# [Your instructions]
Every line below that holds the string "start" should be copied.

# [Stored data]
--
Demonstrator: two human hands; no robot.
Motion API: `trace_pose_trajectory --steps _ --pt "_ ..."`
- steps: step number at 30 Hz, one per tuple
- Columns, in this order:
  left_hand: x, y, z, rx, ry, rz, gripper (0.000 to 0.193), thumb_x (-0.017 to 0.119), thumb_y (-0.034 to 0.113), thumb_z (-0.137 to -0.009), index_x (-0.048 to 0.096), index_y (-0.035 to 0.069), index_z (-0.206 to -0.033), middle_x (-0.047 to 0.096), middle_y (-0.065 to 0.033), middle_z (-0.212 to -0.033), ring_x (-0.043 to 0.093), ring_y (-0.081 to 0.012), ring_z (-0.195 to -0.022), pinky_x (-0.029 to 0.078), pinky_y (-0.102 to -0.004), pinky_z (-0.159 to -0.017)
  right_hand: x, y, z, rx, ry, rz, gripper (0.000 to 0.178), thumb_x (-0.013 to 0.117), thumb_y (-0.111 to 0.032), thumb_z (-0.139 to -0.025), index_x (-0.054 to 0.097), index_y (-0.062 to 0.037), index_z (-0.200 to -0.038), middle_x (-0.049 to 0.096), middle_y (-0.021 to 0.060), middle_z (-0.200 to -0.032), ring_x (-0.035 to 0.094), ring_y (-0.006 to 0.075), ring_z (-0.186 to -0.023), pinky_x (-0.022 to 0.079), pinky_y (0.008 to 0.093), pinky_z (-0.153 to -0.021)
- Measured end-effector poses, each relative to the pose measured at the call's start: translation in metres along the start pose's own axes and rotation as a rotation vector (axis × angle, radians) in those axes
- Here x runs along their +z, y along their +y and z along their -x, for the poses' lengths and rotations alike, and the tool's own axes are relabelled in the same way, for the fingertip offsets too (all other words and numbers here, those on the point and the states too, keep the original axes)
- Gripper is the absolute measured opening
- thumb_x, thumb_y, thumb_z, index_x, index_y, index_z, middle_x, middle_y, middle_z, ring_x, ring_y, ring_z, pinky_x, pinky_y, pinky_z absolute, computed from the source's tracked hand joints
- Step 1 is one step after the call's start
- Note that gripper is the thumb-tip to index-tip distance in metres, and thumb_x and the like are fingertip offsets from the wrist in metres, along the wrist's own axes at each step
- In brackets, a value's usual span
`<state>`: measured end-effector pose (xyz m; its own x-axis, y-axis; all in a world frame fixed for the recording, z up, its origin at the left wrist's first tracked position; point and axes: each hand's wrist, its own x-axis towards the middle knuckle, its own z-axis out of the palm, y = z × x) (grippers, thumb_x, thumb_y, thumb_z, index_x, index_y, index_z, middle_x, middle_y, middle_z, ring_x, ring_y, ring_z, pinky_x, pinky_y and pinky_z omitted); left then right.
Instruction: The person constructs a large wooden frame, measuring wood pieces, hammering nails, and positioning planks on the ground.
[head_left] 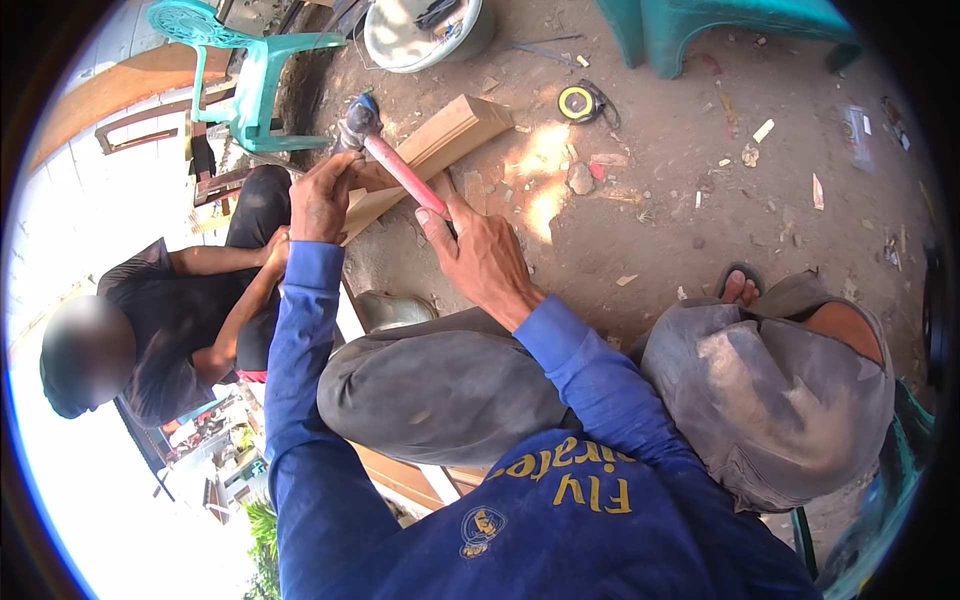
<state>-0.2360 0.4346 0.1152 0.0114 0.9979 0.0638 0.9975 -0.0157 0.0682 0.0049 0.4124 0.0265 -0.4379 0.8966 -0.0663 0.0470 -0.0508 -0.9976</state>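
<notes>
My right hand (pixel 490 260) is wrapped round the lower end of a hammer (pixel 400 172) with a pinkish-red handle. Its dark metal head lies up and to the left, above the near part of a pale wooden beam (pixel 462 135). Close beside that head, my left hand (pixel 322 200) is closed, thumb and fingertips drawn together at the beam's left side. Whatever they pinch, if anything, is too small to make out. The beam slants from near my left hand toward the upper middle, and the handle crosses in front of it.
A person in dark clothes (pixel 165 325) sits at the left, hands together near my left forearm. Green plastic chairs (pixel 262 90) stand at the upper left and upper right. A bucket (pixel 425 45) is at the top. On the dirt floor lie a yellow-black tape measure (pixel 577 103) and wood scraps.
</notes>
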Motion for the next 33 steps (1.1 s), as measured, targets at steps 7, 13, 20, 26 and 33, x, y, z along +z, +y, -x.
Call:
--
# [Answer to this task]
- Measured end-effector poses, each relative to the pose measured at the call's start: translation in metres along the start pose's own axes and rotation as a rotation vector (axis × angle, radians) in those axes
- Step 1 is one step after the call's start

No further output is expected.